The site in June 2010The site of the former assembly-room and theatre on Albion Street, photographed in June 2010. The half-demolished building seen here was probably purpose-built as a warehouse on the site of the former theatre.

Cumberland Pacquet, 26 Nov 1782:
"We hear the Countess of Huntingdon has lately extended her pious plan of religious instruction, by sending clergymen, at her own expense, to several remote parts of the kingdom. The public will pronounce variously on the expediency of the measure; but some credit is certainly due to her ladyship's disinterestedness. One of her chaplains has preached thrice in the Meeting-house in Charles-street." [this was a Baptist chapel, on a now-vanished street up the hill near St. James's church]

Cumberland Pacquet, Tue 25 Feb 1783:
"Yesterday the Rev. Mr. Derby (one of the Countess of Huntingdon's chaplains) preached at three o'clock in the afternoon, and at seven in the evening, in the Theatre in Albion-street. A decent pulpit was erected on the stage, and every part of the house crouded with auditors. The preacher made some ingenious remarks on the change the place had undergone, and gave notice that he would preach again on Wednesday evening."

Cumberland Pacquet, 11 Mar 1783:
"We hear that the Theatre in Albion-street is taken by the Rev.
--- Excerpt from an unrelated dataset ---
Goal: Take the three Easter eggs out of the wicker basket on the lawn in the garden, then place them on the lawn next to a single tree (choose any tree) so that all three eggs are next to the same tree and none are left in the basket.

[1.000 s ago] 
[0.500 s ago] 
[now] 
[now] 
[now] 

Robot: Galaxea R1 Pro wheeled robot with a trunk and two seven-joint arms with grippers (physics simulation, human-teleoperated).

Mr. Derbyshire, (the Countess of Huntingdon's Chaplain) for one year, to be employed as a chapel; the public preachings are on Wednesdays and Sundays, and are attended by great numbers of people; the congregation on Sunday evening amounted to upwards of eight hundred."

The early days of the Albion Street chapel under the Rev. J. Derbyshire, in 1783, were somewhat controversial. We continue with two rather uncharitable letters on the subject from the Cumberland Pacquet, and the response from the preacher:

Cumberland Pacquet, 4 Mar 1783:
"Without offering any violence to the intentions of the Countess of Huntingdon and her missionaries, there are (says a correspondent) some particulars in the conduct of the preacher in Albion-street, which warrant the animadversions of many well-disposed people. He is a Deacon in the Church of England, and, at his ordination, made a solemn promise to use (in his public ministration) the Liturgy of that Church, and none other. He received authority from the Bishop by whom he was ordained, to read the Scriptures publicly, and to preach, if licensed thereto by the Bishop himself.- He does not use that Liturgy, which is a breach of that obligation, and it is a doubt (which indeed it may be in his power to satisfy) whether he is licensed to preach. Besides these, he uses public preaching, &c. during the hours that the churches are open for the celebration of Divine Service. As a minister of the Church of England, how can he reconcile these seeming inconsistencies?"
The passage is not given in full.